_Description of the task_
Starting at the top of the entries below, write out each line up to and including the one containing "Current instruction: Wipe". Leave the pictures out.

[Collected data entries]
[Start of section]

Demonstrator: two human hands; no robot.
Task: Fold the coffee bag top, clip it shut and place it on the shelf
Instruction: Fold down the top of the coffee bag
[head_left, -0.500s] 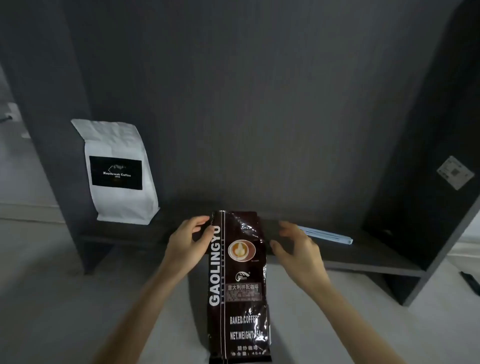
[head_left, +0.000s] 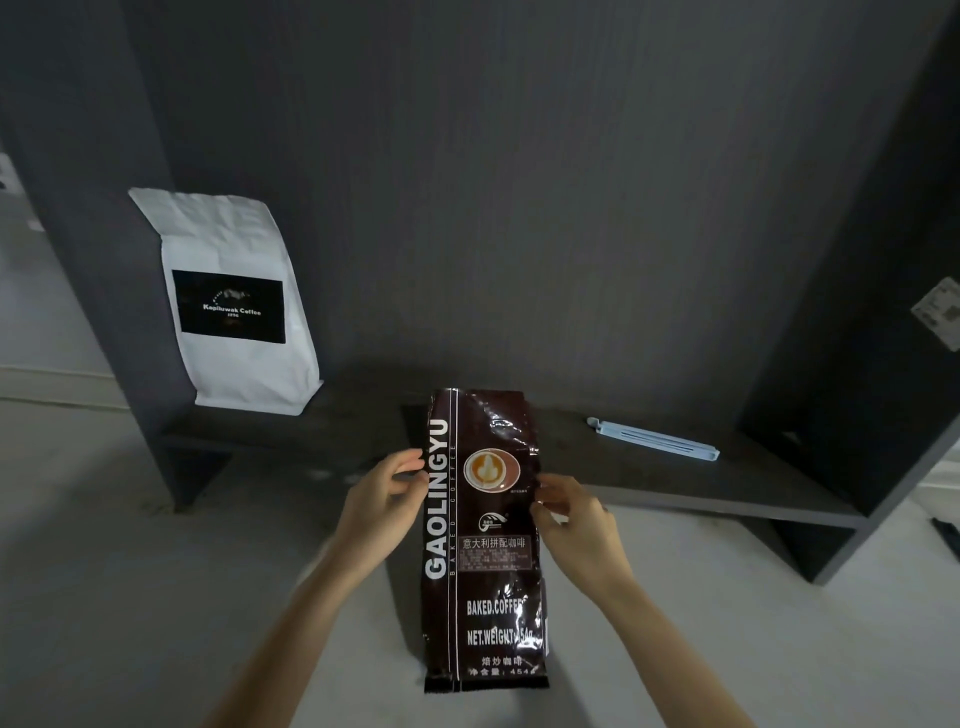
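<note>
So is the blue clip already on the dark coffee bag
No, the blue clip lies on the shelf, apart from the dark coffee bag.

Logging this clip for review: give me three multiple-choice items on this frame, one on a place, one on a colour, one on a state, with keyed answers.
1. Where does the clip lie?
A. on the shelf
B. on the floor
C. in a hand

2. What colour is the standing bag at the shelf's left end?
A. brown
B. white
C. blue

3. The top of the brown coffee bag is:
A. clipped
B. not clipped
C. torn off

Answers: 1 A, it rests on the board right of the bag. 2 B, white with a black label. 3 B, left hand and right hand only grip its sides.
</note>
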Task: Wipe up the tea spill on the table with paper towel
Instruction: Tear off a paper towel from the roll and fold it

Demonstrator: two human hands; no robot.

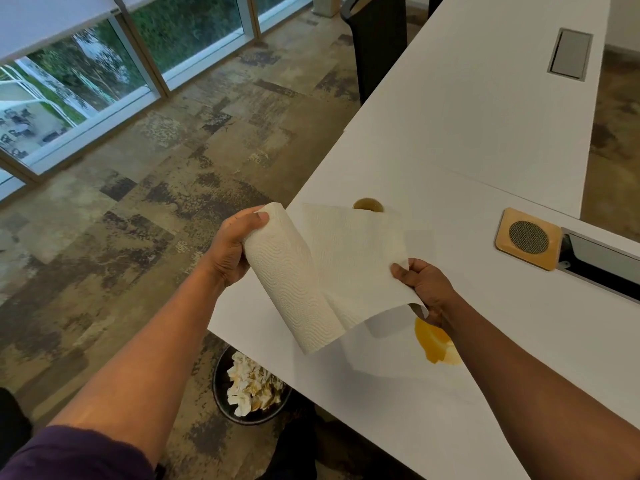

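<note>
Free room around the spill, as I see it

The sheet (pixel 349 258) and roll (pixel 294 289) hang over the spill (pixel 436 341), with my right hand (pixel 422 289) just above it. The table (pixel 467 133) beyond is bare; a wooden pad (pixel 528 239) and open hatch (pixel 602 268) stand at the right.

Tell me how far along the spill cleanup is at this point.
Early in this wipe. The left hand grips the paper towel roll; the right hand pulls a sheet that isn't torn off. The tea spill sits unwiped on the table. Stained wads fill the bin, perhaps from previous wiping.
</note>
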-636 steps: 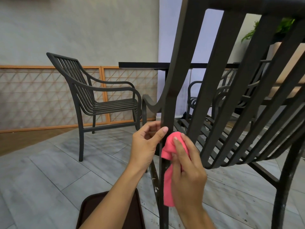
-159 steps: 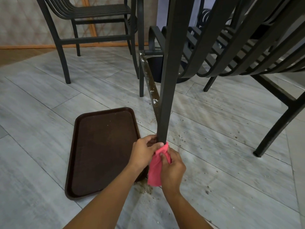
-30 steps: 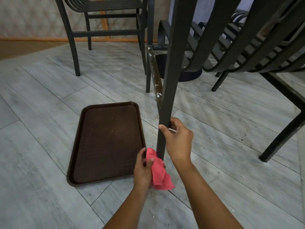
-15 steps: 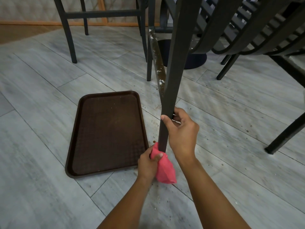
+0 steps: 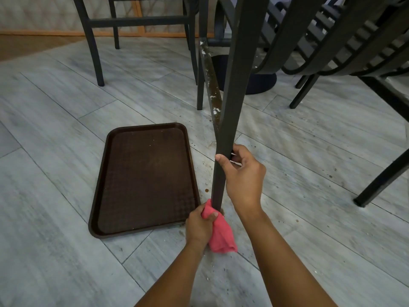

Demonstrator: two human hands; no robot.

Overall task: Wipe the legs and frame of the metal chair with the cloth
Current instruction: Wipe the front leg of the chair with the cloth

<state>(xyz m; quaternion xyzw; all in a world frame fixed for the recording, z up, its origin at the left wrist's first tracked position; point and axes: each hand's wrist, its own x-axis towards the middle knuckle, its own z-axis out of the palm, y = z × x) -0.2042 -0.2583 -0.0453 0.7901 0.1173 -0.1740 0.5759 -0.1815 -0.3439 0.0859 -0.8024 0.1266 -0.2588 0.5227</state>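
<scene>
Holding the dark metal chair leg, the right hand grips it while the left hand squeezes the pink cloth at its bottom, beside the brown plastic tray

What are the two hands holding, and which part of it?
The left hand grips the pink cloth by its top, at the foot of the chair leg. The right hand grips that leg just above.

Both hands curled — gripping
</scene>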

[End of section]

_Written response_
Demonstrator: two human hands; no robot.
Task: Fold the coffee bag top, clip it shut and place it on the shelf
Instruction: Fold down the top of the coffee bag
[head_left, -0.500s] 
[head_left, +0.000s] 
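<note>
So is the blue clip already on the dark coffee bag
No, the blue clip lies on the shelf, apart from the dark coffee bag.

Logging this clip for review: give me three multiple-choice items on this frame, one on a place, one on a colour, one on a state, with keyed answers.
1. Where does the clip lie?
A. on the shelf
B. on the floor
C. in a hand

2. What colour is the standing bag at the shelf's left end?
A. brown
B. white
C. blue

3. The top of the brown coffee bag is:
A. clipped
B. not clipped
C. torn off

Answers: 1 A, it rests on the board right of the bag. 2 B, white with a black label. 3 B, left hand and right hand only grip its sides.
</note>
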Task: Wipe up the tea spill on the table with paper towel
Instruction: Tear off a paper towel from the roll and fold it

Demonstrator: two human hands; no robot.


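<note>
Free room around the spill, as I see it

The sheet (pixel 349 258) and roll (pixel 294 289) hang over the spill (pixel 436 341), with my right hand (pixel 422 289) just above it. The table (pixel 467 133) beyond is bare; a wooden pad (pixel 528 239) and open hatch (pixel 602 268) stand at the right.

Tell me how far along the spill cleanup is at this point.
Early in this wipe. The left hand grips the paper towel roll; the right hand pulls a sheet that isn't torn off. The tea spill sits unwiped on the table. Stained wads fill the bin, perhaps from previous wiping.
</note>
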-636 steps: 
-159 steps: 
-30 steps: 
-15 steps: 
+0 steps: 

Demonstrator: two human hands; no robot.

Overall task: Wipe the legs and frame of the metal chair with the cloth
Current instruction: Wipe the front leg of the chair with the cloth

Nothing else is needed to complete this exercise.